▶ About this task
The entries below hold a line with "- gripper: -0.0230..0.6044" and a line with "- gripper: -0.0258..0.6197". Return those lines and all that lie between them, exactly and only.

(Excerpts from a dataset)
* * * * * * * * *

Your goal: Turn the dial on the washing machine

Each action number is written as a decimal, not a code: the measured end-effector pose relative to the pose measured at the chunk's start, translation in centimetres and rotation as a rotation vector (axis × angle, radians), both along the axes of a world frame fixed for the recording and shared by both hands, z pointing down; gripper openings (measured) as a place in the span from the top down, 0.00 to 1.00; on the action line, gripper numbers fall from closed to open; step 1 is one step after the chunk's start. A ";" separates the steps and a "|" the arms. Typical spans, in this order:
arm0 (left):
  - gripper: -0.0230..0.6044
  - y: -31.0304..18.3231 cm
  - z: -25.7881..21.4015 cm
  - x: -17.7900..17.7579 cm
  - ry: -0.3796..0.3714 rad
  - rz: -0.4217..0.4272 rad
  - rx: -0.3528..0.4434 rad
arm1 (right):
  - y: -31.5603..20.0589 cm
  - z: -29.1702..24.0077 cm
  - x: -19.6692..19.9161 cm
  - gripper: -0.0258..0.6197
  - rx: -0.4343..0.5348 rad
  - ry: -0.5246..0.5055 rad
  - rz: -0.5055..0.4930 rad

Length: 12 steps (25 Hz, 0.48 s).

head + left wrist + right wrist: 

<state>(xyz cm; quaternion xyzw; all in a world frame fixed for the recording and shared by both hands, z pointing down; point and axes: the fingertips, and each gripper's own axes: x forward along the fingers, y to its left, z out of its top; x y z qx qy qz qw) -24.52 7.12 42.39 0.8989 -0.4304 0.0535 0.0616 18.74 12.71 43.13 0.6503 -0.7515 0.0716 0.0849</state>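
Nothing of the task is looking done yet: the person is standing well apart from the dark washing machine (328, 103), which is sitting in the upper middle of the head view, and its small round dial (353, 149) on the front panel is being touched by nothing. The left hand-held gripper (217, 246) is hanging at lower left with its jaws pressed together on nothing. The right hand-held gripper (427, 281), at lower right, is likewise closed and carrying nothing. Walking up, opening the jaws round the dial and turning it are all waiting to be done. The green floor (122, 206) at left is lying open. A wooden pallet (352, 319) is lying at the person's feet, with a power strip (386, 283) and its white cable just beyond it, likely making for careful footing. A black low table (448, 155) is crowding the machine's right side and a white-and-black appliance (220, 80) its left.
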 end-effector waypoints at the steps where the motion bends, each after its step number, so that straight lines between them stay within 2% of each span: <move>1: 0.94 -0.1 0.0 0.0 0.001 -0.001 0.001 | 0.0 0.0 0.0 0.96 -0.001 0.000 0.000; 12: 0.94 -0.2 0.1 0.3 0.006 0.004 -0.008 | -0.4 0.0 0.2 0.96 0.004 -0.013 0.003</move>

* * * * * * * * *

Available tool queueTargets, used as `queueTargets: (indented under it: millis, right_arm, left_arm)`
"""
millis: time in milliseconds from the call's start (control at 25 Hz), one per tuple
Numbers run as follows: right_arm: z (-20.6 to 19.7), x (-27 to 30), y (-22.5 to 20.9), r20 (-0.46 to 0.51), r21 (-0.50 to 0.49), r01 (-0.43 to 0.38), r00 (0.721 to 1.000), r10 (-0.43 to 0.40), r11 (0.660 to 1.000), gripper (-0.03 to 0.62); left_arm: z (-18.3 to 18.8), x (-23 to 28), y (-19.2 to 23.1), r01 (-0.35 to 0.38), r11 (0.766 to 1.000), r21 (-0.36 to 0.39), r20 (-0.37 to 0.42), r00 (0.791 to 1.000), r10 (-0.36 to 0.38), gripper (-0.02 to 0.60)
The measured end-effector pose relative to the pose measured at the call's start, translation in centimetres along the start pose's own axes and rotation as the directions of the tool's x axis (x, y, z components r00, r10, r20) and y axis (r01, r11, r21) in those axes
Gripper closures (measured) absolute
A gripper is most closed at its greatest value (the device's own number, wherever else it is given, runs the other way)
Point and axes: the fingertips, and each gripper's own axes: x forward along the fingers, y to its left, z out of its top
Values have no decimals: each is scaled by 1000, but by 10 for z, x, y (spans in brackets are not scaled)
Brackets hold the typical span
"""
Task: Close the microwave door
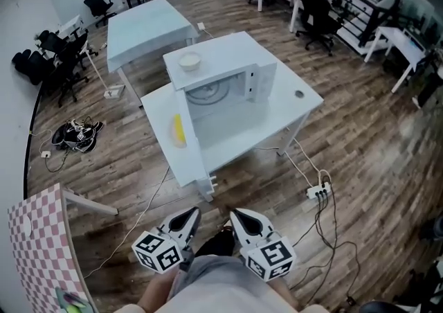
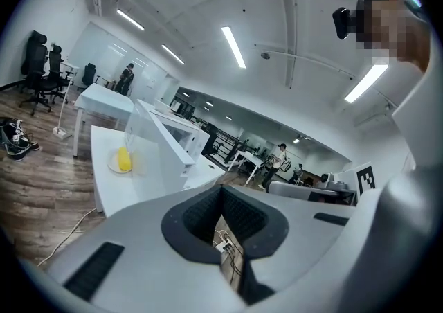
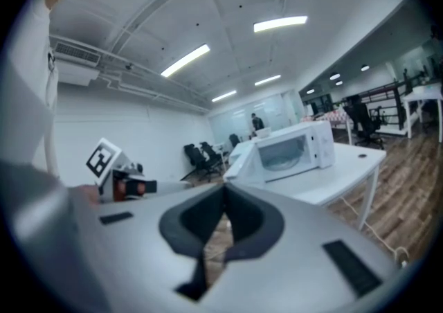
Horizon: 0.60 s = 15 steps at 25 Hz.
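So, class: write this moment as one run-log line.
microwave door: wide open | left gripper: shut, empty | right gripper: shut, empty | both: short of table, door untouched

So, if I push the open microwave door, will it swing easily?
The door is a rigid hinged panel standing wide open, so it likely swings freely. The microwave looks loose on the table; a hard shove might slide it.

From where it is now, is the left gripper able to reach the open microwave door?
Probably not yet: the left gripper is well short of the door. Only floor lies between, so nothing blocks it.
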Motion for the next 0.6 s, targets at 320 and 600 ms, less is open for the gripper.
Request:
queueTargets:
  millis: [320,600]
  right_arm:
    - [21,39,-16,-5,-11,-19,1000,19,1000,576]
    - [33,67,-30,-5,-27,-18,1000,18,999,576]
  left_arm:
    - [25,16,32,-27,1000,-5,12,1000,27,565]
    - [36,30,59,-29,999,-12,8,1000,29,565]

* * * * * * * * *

▶ Problem solution
  - gripper: -0.0230..0.6044
  - y: -31.0304..18.3231 cm
  - z: -25.7881..21.4015 cm
  - x: -17.7900..17.7579 cm
  - ry: -0.3796..0.3714 rad
  - rz: -0.4217..0.4272 rad
  - rx: -0.3528..0.4434 rad
arm1 (right):
  - y: -31.5603..20.0589 cm
  - z: -29.1702..24.0077 cm
  - x: -19.6692..19.9161 cm
  - gripper: -0.0258..0.6197

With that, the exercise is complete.